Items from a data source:
================
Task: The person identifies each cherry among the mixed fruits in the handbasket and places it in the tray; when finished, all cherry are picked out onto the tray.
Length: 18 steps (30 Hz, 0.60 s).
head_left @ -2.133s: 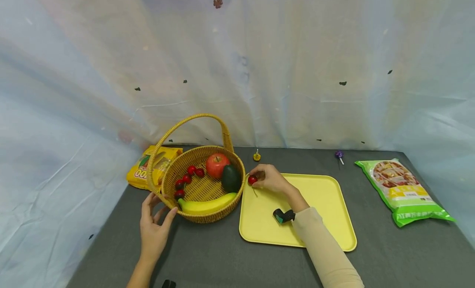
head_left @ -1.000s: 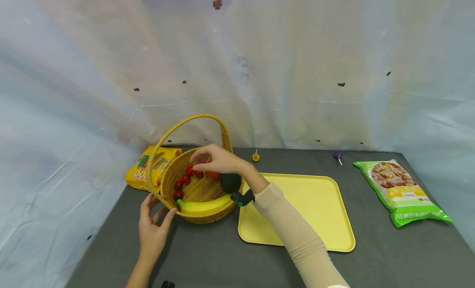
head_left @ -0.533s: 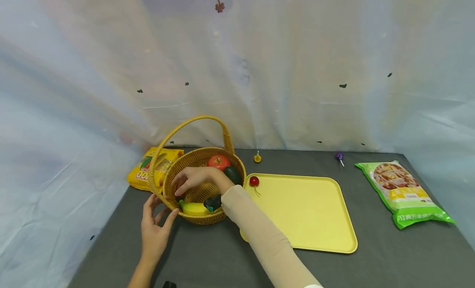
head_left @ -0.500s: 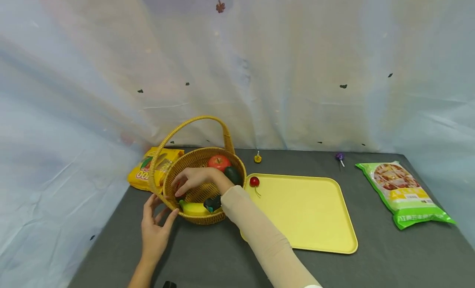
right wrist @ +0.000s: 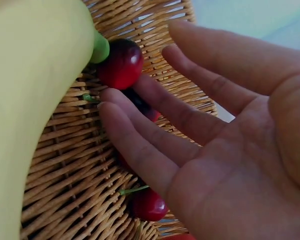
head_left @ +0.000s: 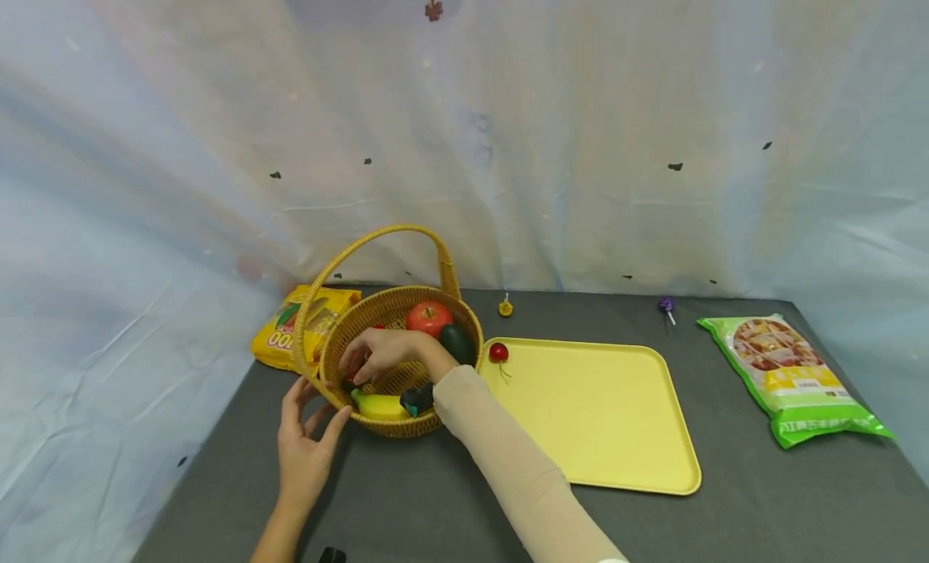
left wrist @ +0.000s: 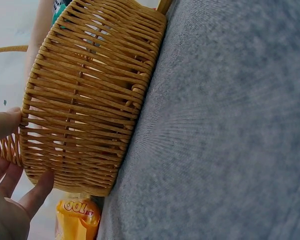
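Observation:
A yellow wicker basket point(head_left: 406, 428) with a tall handle holds a banana point(head_left: 381, 407), a red apple point(head_left: 429, 317), a dark green avocado point(head_left: 457, 344) and several cherries. My left hand point(head_left: 305, 450) holds the near left rim, thumb and fingers spread around the handle's foot. Inside the basket, my right hand point(head_left: 385, 353) reaches over the cherries and hides most of them in the head view. The right wrist view shows its fingers extended beside a dark red cherry point(right wrist: 122, 64) near the banana's tip, thumb held apart. Another cherry point(right wrist: 149, 205) lies below the fingers.
A yellow tray point(head_left: 595, 418) lies right of the basket, with one stemmed cherry point(head_left: 498, 352) in its far left corner. Behind the basket sits a yellow snack bag point(head_left: 279, 337). Yellow point(head_left: 505, 307) and purple point(head_left: 666, 305) lollipops lie farther back; a green food bag point(head_left: 791, 377) is at right.
My right hand let go of the cherry on the tray, moved left over the basket and down among the cherries there. Lately its fingers have shifted slightly. My left hand stayed on the rim.

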### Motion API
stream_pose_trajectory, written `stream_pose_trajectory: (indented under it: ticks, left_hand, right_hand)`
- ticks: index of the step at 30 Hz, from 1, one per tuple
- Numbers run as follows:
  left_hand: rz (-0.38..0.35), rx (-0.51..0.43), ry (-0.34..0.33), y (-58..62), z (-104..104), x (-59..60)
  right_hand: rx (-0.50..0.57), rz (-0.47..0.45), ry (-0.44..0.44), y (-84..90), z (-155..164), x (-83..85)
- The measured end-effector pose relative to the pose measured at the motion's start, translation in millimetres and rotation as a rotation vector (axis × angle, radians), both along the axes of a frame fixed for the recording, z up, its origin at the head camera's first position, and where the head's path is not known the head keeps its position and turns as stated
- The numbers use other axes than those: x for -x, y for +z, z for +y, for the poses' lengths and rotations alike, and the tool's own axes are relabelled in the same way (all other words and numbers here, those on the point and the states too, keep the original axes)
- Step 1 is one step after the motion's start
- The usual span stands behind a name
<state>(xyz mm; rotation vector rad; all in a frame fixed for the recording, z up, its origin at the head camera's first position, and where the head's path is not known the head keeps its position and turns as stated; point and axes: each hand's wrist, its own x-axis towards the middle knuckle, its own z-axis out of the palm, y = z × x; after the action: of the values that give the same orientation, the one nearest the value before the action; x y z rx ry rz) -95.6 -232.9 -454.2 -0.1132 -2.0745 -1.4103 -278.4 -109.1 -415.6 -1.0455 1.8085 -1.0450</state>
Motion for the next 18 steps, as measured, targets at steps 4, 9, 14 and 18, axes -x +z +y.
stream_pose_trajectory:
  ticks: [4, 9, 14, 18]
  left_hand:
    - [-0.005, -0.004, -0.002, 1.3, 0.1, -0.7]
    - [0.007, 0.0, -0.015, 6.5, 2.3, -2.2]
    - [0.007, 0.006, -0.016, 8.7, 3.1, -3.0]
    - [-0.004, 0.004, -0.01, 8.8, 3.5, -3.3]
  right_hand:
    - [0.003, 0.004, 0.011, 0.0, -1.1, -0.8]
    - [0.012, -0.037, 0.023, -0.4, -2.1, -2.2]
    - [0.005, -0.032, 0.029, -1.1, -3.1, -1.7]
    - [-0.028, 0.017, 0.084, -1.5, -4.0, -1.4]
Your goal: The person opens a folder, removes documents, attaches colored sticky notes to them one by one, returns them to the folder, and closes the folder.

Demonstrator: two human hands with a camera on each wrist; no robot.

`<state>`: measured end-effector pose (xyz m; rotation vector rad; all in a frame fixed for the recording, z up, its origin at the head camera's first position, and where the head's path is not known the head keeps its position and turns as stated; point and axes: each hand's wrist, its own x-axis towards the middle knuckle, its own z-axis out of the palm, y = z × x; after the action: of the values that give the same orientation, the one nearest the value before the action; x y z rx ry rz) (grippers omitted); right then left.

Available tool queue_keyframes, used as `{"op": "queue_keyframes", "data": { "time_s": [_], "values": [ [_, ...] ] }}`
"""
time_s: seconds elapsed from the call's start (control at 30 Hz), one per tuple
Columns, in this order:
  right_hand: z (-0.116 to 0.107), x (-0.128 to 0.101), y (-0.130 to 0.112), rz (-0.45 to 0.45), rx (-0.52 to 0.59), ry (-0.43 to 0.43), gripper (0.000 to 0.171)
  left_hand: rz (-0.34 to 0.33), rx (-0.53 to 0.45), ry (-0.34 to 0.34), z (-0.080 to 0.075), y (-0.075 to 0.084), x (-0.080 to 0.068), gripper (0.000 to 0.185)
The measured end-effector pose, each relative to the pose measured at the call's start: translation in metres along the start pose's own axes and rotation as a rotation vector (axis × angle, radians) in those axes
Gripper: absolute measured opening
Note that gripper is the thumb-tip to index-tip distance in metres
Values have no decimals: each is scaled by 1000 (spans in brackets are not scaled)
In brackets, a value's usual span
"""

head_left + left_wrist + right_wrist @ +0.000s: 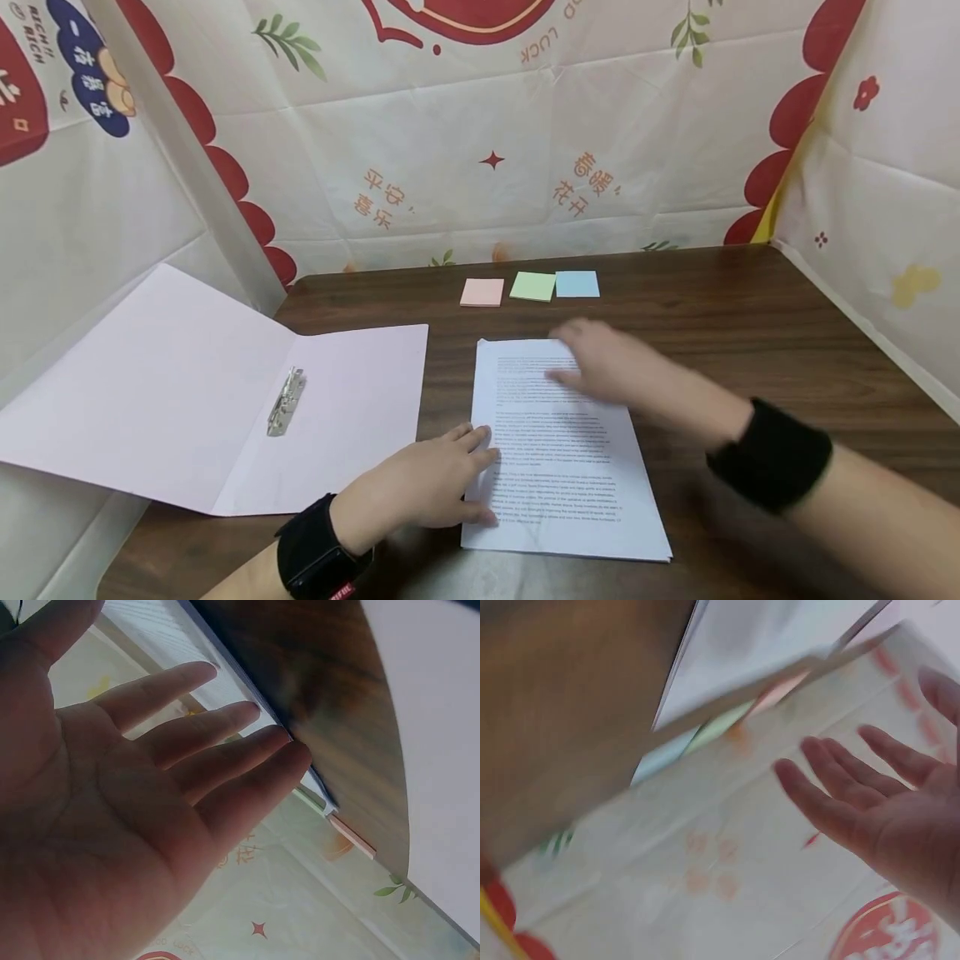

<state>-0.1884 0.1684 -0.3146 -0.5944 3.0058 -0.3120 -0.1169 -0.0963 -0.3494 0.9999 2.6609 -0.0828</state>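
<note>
**Two hands over a stack of printed pages**

A stack of printed pages (558, 454) lies flat on the dark wooden surface (750, 333), right in front of the person. The left hand (420, 487) rests flat with its fingers spread, touching the left edge of the pages. The right hand (622, 367) is wide too, fingers straight, over the top part of the pages and holding nothing. It looks blurry. An open pink folder (210, 392) lies to the left. Three sticky note pads (532, 287), pink, green and blue, sit in a row behind the pages.
</note>
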Motion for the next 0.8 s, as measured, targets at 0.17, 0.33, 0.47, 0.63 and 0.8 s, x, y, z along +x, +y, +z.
{"op": "queue_keyframes", "data": {
  "time_s": [0.17, 0.33, 0.47, 0.63, 0.8],
  "values": [
    [-37, 71, 39, 75, -24, 1, 65, -8, -10, -9, 5, 0, 2, 83],
    [-55, 122, 72, 135, -44, -79, 62, -8, 38, 28, 7, 0, 6, 83],
    [-46, 139, 97, 164, -54, -114, 60, -17, 39, 44, 7, 1, 8, 82],
    [-12, 136, 123, 183, -64, -196, 57, -30, 38, 45, 4, 4, 10, 82],
    [15, 132, 134, 197, -35, -235, 53, -43, 55, 44, 4, 2, 8, 81]
  ]
}}
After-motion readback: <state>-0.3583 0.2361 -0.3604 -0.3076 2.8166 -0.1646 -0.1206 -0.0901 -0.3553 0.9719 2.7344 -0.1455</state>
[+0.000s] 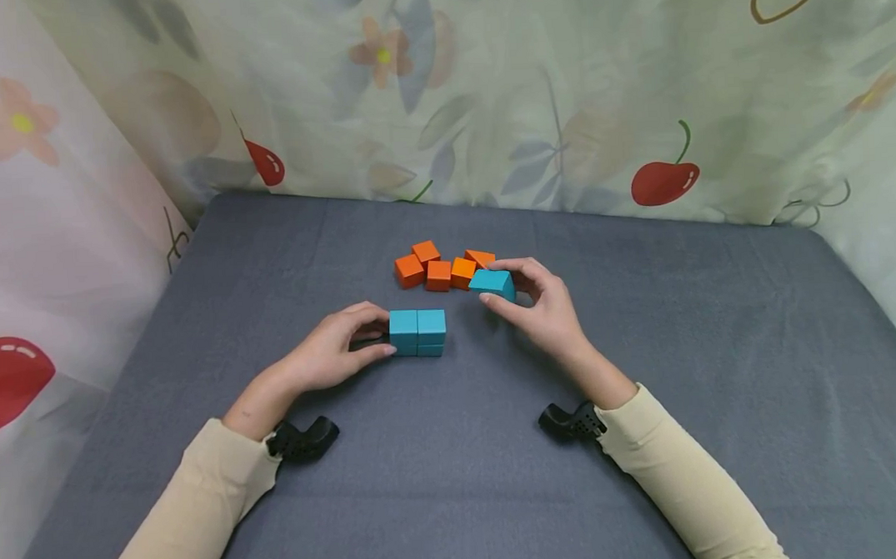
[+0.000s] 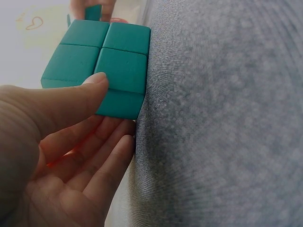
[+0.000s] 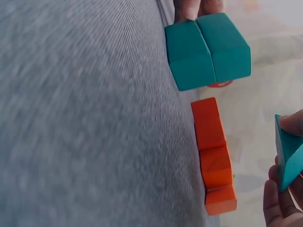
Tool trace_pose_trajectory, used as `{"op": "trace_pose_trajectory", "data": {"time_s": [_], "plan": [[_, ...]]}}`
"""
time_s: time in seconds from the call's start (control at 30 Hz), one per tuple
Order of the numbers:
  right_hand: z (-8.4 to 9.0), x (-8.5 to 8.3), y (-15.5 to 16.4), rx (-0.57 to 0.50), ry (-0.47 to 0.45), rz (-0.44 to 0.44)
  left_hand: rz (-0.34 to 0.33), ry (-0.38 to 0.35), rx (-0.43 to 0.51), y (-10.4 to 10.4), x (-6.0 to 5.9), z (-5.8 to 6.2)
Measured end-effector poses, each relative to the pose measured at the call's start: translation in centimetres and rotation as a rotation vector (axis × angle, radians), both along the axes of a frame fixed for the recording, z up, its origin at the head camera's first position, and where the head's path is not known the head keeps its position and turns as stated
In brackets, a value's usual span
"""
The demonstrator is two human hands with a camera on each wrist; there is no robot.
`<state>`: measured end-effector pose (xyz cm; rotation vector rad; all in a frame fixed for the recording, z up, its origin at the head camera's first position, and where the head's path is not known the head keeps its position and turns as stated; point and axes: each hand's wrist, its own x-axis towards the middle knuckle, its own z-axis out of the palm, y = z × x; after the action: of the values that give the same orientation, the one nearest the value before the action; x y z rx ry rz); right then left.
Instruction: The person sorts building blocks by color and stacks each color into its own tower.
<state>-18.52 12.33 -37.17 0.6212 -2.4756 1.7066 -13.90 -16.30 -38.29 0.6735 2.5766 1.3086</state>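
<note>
Several teal blocks (image 1: 417, 324) stand pressed together as a compact stack on the grey cloth, two across and two high. My left hand (image 1: 334, 351) holds the stack at its left end, the thumb on the near face and the fingers around the left and far side. To the right, my right hand (image 1: 545, 313) pinches a teal triangular block (image 1: 491, 284) between thumb and fingers. In the right wrist view this triangular block (image 3: 286, 153) is raised off the cloth, apart from the stack. The left wrist view shows the stack (image 2: 122, 66) with its seams closed.
Just beyond the stack lies a loose group of orange blocks (image 1: 439, 276), with an orange triangular block (image 1: 480, 258) at its right end, partly behind the held piece. Grey cloth (image 1: 457, 479) covers the table. A patterned curtain (image 1: 515, 101) hangs along the back and left.
</note>
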Motion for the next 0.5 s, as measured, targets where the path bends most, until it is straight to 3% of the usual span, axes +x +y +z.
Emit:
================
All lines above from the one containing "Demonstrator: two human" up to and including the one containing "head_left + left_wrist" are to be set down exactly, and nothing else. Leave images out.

Demonstrator: two human hands with a camera on each wrist; no robot.

`<state>`: measured end-effector pose (xyz m; rotation vector rad; all in a frame fixed for the recording, z up, its origin at the head camera's first position, and where the head's path is not known the head keeps its position and turns as stated; point and axes: each hand's wrist, its own x-axis towards the middle knuckle, its own z-axis out of the palm, y = z × x; after the action: of the values that give the same orientation, the one nearest the value before the action; x y z rx ry rz) (grippers omitted); right then left.

Available tool queue_keyframes, used as `{"op": "queue_keyframes", "data": { "time_s": [_], "values": [ [_, ...] ] }}`
"""
time_s: seconds elapsed from the call's start (control at 30 Hz), one per tuple
Columns, in this order:
  right_hand: z (-0.116 to 0.107), x (-0.128 to 0.101), y (-0.130 to 0.112), rz (-0.45 to 0.45), rx (-0.52 to 0.59), ry (-0.43 to 0.43), gripper (0.000 to 0.171)
  left_hand: rz (-0.34 to 0.33), rx (-0.53 to 0.45), ry (-0.34 to 0.34), z (-0.080 to 0.075), y (-0.075 to 0.084), x (-0.080 to 0.068), gripper (0.000 to 0.185)
The measured end-effector pose, each relative to the pose measured at the call's start: translation in metres along the start pose's own axes and rotation as a rotation vector (axis × angle, radians) in those axes
Gripper: absolute measured opening
Note that gripper is the thumb-tip to index-tip distance in metres
Values have no decimals: each is scaled by 1000 (spans in brackets are not scaled)
In brackets, a value's usual span
"""

head_left + left_wrist + right_wrist @ +0.000s: 

What this exercise required is now done.